• [Task instructions]: Omit all pictures. Quote the lines from the one with "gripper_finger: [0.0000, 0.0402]" through the end of the listing below, exactly as they appear.

• [Supplied material]:
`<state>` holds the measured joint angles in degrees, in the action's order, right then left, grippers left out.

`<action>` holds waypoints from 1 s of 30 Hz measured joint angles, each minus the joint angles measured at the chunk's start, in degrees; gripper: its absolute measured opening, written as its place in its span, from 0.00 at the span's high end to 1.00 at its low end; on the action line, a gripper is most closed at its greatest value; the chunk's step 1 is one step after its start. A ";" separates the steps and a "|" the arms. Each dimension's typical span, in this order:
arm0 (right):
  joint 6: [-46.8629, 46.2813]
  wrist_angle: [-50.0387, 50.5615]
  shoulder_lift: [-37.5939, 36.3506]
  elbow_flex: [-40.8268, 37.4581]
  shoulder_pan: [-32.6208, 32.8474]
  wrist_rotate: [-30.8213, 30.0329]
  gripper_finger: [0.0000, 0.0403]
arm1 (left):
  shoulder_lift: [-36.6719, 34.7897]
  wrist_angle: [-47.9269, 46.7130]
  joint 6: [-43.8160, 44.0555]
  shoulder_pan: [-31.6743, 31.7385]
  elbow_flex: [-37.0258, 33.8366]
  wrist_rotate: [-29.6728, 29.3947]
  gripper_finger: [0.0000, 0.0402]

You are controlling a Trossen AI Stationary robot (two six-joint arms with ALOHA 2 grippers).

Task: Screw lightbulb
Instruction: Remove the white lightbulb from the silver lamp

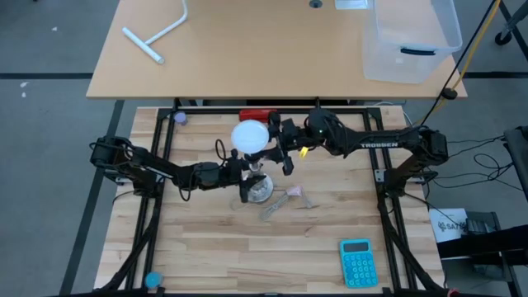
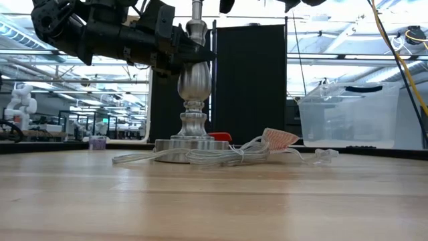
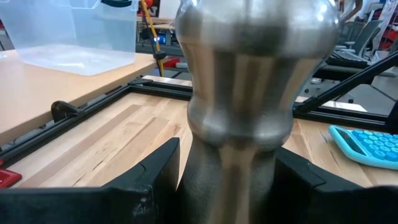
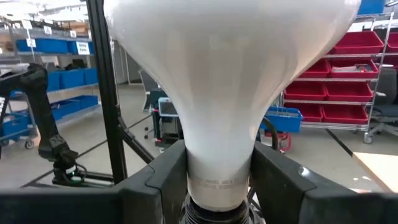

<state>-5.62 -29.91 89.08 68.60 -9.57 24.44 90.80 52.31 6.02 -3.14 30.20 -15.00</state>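
Near the table's centre, the lightbulb (image 1: 250, 137) stood upright, long axis vertical, dome up and screw base down over the lamp stand (image 2: 194, 87). From 3 o'clock, the right gripper (image 4: 219, 186) clasped its narrow neck. From 9 o'clock, the left gripper (image 3: 227, 180) clamped the stand's silver stem.

A robotics lab or workshop: the wooden bench (image 1: 214, 256) sits inside a black metal frame (image 1: 165, 148) that carries two arms. Beyond it stand shelves of blue bins (image 4: 59, 46) and red bins (image 4: 367, 62), another robot (image 2: 19, 100) far left, and a clear tub (image 2: 348, 120).
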 joint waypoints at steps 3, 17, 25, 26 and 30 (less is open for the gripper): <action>0.92 1.16 0.00 0.70 0.02 0.53 0.61 | 0.00 0.26 -0.06 0.00 -0.02 0.02 0.53; 6.35 3.46 -0.09 1.25 0.16 1.29 0.51 | 0.00 0.29 -0.04 0.00 0.00 0.13 0.53; 7.28 4.16 -0.34 1.25 0.21 1.50 0.30 | 0.02 0.29 -0.07 0.02 0.00 0.15 0.53; 7.85 4.50 -0.52 1.25 0.21 1.50 0.29 | 0.02 0.29 -0.07 0.02 0.00 0.15 0.53; 9.28 5.18 -1.74 1.25 -0.06 1.45 0.26 | 0.02 0.29 -0.08 0.02 0.01 0.15 0.53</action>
<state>3.66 -24.73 87.34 69.84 -9.63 25.89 90.83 52.60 5.94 -3.11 30.21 -14.85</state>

• [Response area]:
  gripper_finger: [0.0000, 0.0402]

You are controlling a Trossen AI Stationary robot (two six-joint arms with ALOHA 2 grippers).

Task: Screw lightbulb
Instruction: Remove the white lightbulb from the silver lamp


<state>-5.62 -29.91 89.08 68.60 -9.57 24.44 90.80 52.31 6.02 -3.14 30.20 -15.00</state>
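Near the table's centre, the lightbulb (image 1: 250, 137) stood upright, long axis vertical, dome up and screw base down over the lamp stand (image 2: 194, 87). From 3 o'clock, the right gripper (image 4: 219, 186) clasped its narrow neck. From 9 o'clock, the left gripper (image 3: 227, 180) clamped the stand's silver stem.

A robotics lab or workshop: the wooden bench (image 1: 214, 256) sits inside a black metal frame (image 1: 165, 148) that carries two arms. Beyond it stand shelves of blue bins (image 4: 59, 46) and red bins (image 4: 367, 62), another robot (image 2: 19, 100) far left, and a clear tub (image 2: 348, 120).
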 joint waypoints at steps 3, 17, 25, 26 and 30 (less is open for the gripper): <action>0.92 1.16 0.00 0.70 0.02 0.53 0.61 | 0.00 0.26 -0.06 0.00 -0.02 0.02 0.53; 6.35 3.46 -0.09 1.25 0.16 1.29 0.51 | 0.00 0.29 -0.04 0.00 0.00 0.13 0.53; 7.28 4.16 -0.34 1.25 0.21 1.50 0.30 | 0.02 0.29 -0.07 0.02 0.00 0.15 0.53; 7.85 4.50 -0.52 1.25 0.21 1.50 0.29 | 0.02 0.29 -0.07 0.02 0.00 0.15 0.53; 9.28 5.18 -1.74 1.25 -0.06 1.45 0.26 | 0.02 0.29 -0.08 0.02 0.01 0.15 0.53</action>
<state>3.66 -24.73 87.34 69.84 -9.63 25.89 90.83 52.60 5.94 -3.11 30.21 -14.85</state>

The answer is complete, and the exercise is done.